# [ABOUT THIS TASK]
Go through the listing below and output it word for word.

# [DATA SEGMENT]

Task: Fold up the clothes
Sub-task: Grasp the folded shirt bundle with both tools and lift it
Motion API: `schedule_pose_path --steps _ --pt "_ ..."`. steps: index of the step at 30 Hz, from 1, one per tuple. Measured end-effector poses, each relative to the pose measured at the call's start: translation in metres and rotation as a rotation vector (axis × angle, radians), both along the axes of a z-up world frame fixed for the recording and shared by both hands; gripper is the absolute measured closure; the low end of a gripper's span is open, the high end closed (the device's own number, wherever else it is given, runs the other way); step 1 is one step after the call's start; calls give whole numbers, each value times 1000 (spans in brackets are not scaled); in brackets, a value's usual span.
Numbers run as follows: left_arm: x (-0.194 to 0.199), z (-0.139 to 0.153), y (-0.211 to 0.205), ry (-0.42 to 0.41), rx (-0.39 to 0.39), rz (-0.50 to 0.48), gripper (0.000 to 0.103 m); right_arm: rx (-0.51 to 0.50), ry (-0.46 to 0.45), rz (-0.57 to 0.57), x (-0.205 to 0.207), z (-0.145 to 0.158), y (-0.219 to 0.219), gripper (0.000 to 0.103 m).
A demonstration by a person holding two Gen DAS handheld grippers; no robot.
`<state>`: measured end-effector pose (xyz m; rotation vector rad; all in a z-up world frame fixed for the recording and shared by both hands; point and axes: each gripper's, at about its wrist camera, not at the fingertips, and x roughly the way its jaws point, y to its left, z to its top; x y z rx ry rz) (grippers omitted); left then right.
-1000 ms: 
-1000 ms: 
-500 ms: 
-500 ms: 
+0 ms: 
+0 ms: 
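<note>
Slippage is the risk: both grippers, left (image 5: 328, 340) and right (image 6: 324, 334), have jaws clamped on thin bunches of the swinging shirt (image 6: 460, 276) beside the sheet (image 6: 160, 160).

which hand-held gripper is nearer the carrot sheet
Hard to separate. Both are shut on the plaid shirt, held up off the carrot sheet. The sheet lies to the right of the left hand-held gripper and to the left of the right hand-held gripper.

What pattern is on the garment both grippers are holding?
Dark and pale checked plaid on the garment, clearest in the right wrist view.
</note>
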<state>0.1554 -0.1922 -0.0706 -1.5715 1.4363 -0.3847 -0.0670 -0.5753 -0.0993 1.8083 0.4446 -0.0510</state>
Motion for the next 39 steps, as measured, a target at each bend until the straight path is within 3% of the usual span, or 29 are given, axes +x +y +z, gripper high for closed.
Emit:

# [EXERCISE OUTPUT]
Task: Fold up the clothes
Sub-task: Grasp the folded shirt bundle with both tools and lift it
Motion API: `schedule_pose_path --steps _ --pt "_ ..."`. steps: index of the step at 30 Hz, from 1, one per tuple. Measured end-effector poses, each relative to the pose measured at the call's start: translation in metres and rotation as a rotation vector (axis × angle, radians), both along the axes of a z-up world frame fixed for the recording and shared by both hands; gripper is the absolute measured closure; the low end of a gripper's span is open, the high end closed (the device's own number, wherever else it is given, runs the other way); step 1 is one step after the call's start; calls give whole numbers, each value times 1000 (spans in brackets are not scaled); in brackets, a value's usual span.
Numbers run as follows: left_arm: x (-0.194 to 0.199), z (-0.139 to 0.153), y (-0.211 to 0.205), ry (-0.42 to 0.41), rx (-0.39 to 0.39), rz (-0.50 to 0.48), gripper (0.000 to 0.103 m); right_arm: rx (-0.51 to 0.50), ry (-0.46 to 0.45), rz (-0.57 to 0.57), x (-0.205 to 0.207), z (-0.145 to 0.158), y (-0.219 to 0.219), gripper (0.000 to 0.103 m).
A demonstration by a person holding two Gen DAS handheld grippers; no robot.
`<state>`: measured end-effector pose (xyz m; rotation vector rad; all in a z-up world frame fixed for the recording and shared by both hands; point and axes: each gripper's, at about its wrist camera, not at the fingertips, and x roughly the way its jaws point, y to its left, z to its top; x y z rx ry rz) (grippers omitted); left then right.
-1000 ms: 
-1000 ms: 
-500 ms: 
-500 ms: 
+0 ms: 
+0 ms: 
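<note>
Slippage is the risk: both grippers, left (image 5: 328, 340) and right (image 6: 324, 334), have jaws clamped on thin bunches of the swinging shirt (image 6: 460, 276) beside the sheet (image 6: 160, 160).

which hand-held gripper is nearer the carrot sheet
Hard to separate. Both are shut on the plaid shirt, held up off the carrot sheet. The sheet lies to the right of the left hand-held gripper and to the left of the right hand-held gripper.

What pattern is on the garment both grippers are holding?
Dark and pale checked plaid on the garment, clearest in the right wrist view.
</note>
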<state>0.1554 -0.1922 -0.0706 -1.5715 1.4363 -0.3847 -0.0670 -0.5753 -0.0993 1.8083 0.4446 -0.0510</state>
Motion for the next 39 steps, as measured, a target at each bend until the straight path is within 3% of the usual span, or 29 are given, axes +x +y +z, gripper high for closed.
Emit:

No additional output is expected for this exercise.